Pandas Interview Questions with Real-time Scenarios for Power BI and SQL
1. Scenario: Data Preprocessing before Power BI Import
Q: You're working with a CSV dataset that contains sales data. Some rows have missing values in the ProductName
and Revenue columns. Before importing into Power BI, how would you handle this using Pandas?
A:
import pandas as pd
df = pd.read_csv('sales.csv')
df = df[df['ProductName'].notna()]
df['Revenue'] = df['Revenue'].fillna(0)
2. Scenario: SQL to Pandas Conversion
Q: You have this SQL query:
SELECT Region, SUM(SalesAmount) FROM Sales GROUP BY Region HAVING SUM(SalesAmount) > 10000
How would you replicate it in Pandas?
A:
df_grouped = df.groupby('Region')['SalesAmount'].sum().reset_index()
df_filtered = df_grouped[df_grouped['SalesAmount'] > 10000]
3. Scenario: Merging Datasets like SQL Joins
Q: You have two dataframes: orders and customers. How would you perform a LEFT JOIN in Pandas?
A:
df_joined = pd.merge(orders, customers, how='left', on='CustomerID')
4. Scenario: Time Intelligence like DAX
Q: How would you calculate YoY Sales using Pandas?
A:
df['OrderDate'] = pd.to_datetime(df['OrderDate'])
df['Year'] = df['OrderDate'].dt.year
df['Month'] = df['OrderDate'].dt.month
monthly_sales = df.groupby(['Year', 'Month'])['Sales'].sum().reset_index()
monthly_sales['Sales_PY'] = monthly_sales['Sales'].shift(12)
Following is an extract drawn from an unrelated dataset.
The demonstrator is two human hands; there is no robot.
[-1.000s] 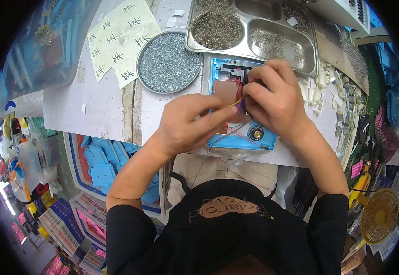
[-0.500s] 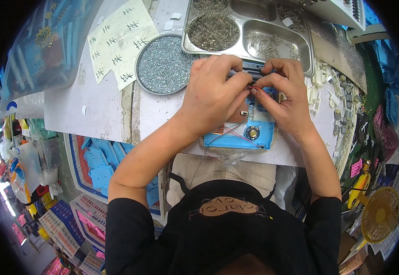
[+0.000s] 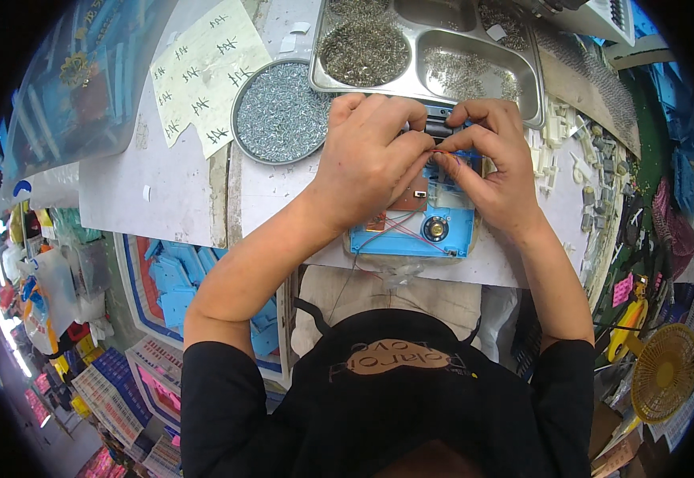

monthly_sales['YoY_Growth'] = ((monthly_sales['Sales'] - monthly_sales['Sales_PY']) / monthly_sales['Sales_PY']) * 100
5. Scenario: Handling Large Datasets like Fact Tables
Q: You have a large dataset (10 million rows) in CSV format. What Pandas techniques would you use?
A:
chunks = pd.read_csv('large_sales.csv', chunksize=500000)
filtered_chunks = []
for chunk in chunks:
chunk = chunk[chunk['Sales'] > 1000]
filtered_chunks.append(chunk)
df_filtered = pd.concat(filtered_chunks)
6. Scenario: Replace Calculated Columns in Power BI with Pandas
Q: How would you calculate Profit Margin?
A:
df['ProfitMargin'] = (df['Revenue'] - df['Cost']) / df['Revenue']
7. Scenario: Automating Excel/CSV to Power BI Pipeline
Q: How would you clean and transform data from Excel sheets and push to SQL?
A:
all_sheets = pd.read_excel('sales_data.xlsx', sheet_name=None)
combined = pd.concat(all_sheets.values(), ignore_index=True)
combined['Revenue'] = combined['Revenue'].fillna(0)
combined['Date'] = pd.to_datetime(combined['Date'])
from sqlalchemy import create_engine
engine = create_engine('mssql+pyodbc://server/db?driver=SQL+Server')
combined.to_sql('SalesCleaned', con=engine, if_exists='replace')